DATA SEGMENT:

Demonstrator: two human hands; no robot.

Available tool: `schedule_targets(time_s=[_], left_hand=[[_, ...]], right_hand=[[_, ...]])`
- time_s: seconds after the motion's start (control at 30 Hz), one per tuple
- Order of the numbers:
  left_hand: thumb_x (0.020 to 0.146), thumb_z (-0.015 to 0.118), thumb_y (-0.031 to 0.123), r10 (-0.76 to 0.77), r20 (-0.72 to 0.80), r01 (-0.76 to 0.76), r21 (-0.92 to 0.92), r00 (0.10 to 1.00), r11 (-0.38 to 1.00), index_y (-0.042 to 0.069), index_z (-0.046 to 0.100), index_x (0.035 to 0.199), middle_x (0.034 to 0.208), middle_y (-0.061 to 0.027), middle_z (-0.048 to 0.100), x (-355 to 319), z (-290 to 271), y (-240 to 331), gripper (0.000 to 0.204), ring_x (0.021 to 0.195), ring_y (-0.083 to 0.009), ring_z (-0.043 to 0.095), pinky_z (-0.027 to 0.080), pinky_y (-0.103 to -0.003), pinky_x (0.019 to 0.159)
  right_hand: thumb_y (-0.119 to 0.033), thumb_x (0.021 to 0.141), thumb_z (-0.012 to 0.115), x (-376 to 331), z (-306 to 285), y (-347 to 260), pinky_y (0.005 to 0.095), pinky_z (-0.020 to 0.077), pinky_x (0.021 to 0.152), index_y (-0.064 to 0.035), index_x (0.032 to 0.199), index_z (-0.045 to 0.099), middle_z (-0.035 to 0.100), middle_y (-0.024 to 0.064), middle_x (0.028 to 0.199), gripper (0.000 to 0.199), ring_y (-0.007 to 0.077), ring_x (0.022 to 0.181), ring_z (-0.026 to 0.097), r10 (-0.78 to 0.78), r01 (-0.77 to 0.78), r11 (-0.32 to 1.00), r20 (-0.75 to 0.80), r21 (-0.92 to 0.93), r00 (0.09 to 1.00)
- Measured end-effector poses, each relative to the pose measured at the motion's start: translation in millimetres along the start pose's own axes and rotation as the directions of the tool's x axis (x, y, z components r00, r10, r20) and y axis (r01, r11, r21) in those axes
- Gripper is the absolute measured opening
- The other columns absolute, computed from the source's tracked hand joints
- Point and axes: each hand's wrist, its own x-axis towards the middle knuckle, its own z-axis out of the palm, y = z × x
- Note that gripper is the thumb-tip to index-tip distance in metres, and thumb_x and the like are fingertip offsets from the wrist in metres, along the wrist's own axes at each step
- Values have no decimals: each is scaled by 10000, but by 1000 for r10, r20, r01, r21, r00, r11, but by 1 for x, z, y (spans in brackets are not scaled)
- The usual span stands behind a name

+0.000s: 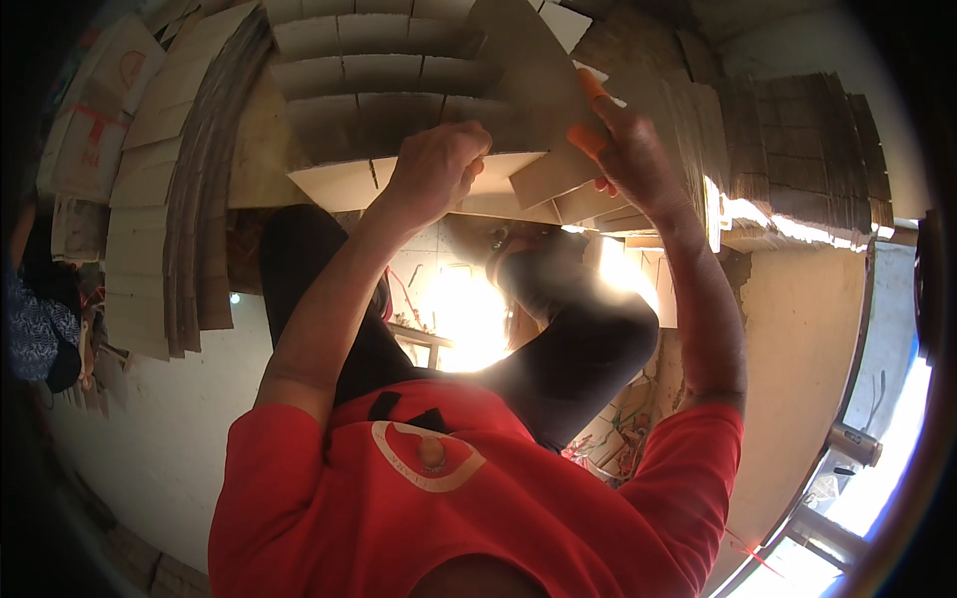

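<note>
A: Head view first: what do the hands have?

B: Both are raised in front of the red shirt (469, 498), up at a cardboard partition grid (379, 90). The left hand (439, 171) is curled into a loose fist on the grid's near edge, knuckles toward the camera; whether it actually pinches that edge I cannot tell. The right hand (626, 151) is spread fairly wide, its fingertips in orange covers, and it presses on a flat cardboard strip (533, 75).

A: How does that strip lie from the hands?

B: It slants across the grid's right side, long axis running from upper left down to lower right, ending under the right hand. So the right hand is the nearer one; the left sits just beside the strip's lower end, on the grid itself.

A: Anything else about?

B: More cut cardboard: a fanned stack of sheets (189, 189) to the left, a ribbed bundle (797, 140) to the right, well apart from both hands.
</note>
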Motion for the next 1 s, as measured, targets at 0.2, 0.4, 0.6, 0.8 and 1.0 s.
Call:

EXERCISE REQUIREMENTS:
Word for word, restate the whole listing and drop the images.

RESPONSE TO THIS EXERCISE:
Demonstrator: two human hands; no robot.

Available tool: `schedule_targets(time_s=[_], left_hand=[[_, ...]], right_hand=[[_, ...]])`
- time_s: seconds after the motion's start (control at 30 Hz), one per tuple
- Order of the numbers:
  left_hand: thumb_x (0.020 to 0.146), thumb_z (-0.015 to 0.118), thumb_y (-0.031 to 0.123), r10 (-0.76 to 0.77), r20 (-0.72 to 0.80), r01 (-0.76 to 0.76), r21 (-0.92 to 0.92), r00 (0.10 to 1.00), r11 (-0.38 to 1.00), index_y (-0.042 to 0.069), index_z (-0.046 to 0.100), index_x (0.035 to 0.199), middle_x (0.034 to 0.208), middle_y (-0.061 to 0.027), middle_z (-0.048 to 0.100), x (-355 to 319), z (-290 to 271), y (-240 to 331), gripper (0.000 to 0.204), ring_x (0.021 to 0.195), ring_y (-0.083 to 0.009), ring_z (-0.043 to 0.095), pinky_z (-0.027 to 0.080), pinky_y (-0.103 to -0.003), pinky_x (0.019 to 0.159)
  right_hand: thumb_y (-0.119 to 0.033), thumb_x (0.021 to 0.141), thumb_z (-0.012 to 0.115), x (-376 to 331), z (-306 to 285), y (-347 to 260), pinky_y (0.005 to 0.095), pinky_z (-0.020 to 0.077), pinky_x (0.021 to 0.152), index_y (-0.064 to 0.035), index_x (0.032 to 0.199), index_z (-0.045 to 0.099), middle_z (-0.035 to 0.100), middle_y (-0.024 to 0.064), middle_x (0.028 to 0.199), gripper (0.000 to 0.199), ring_y (-0.007 to 0.077), ring_x (0.022 to 0.181), ring_z (-0.026 to 0.097), r10 (-0.78 to 0.78), r01 (-0.77 to 0.78), r11 (-0.32 to 1.00), r20 (-0.75 to 0.80), r21 (-0.92 to 0.93), r00 (0.09 to 1.00)
- Measured end-effector poses, each relative to the pose measured at the motion's start: translation in millimetres along the start pose's own axes and rotation as the directions of the tool's x axis (x, y, z components r00, r10, r20) and y axis (r01, r11, r21) in those axes
- Gripper is the absolute measured opening
- The other columns absolute, computed from the source's tracked hand joints
- Point and axes: each hand's wrist, its own x-axis towards the middle knuckle, its own z-axis out of the palm, y = z × x
- Note that gripper is the thumb-tip to index-tip distance in metres, and thumb_x and the like are fingertip offsets from the wrist in metres, along the wrist's own axes at each step
- Values have no decimals: each is scaled by 10000, but by 1000 for r10, r20, r01, r21, r00, r11, but by 1 for x, z, y (spans in brackets are not scaled)
- The usual span stands behind a name

+0.000s: 

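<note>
A: Head view first: what do the hands have?

B: Both are raised in front of the red shirt (469, 498), up at a cardboard partition grid (379, 90). The left hand (439, 171) is curled into a loose fist on the grid's near edge, knuckles toward the camera; whether it actually pinches that edge I cannot tell. The right hand (626, 151) is spread fairly wide, its fingertips in orange covers, and it presses on a flat cardboard strip (533, 75).

A: How does that strip lie from the hands?

B: It slants across the grid's right side, long axis running from upper left down to lower right, ending under the right hand. So the right hand is the nearer one; the left sits just beside the strip's lower end, on the grid itself.

A: Anything else about?

B: More cut cardboard: a fanned stack of sheets (189, 189) to the left, a ribbed bundle (797, 140) to the right, well apart from both hands.
</note>
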Motion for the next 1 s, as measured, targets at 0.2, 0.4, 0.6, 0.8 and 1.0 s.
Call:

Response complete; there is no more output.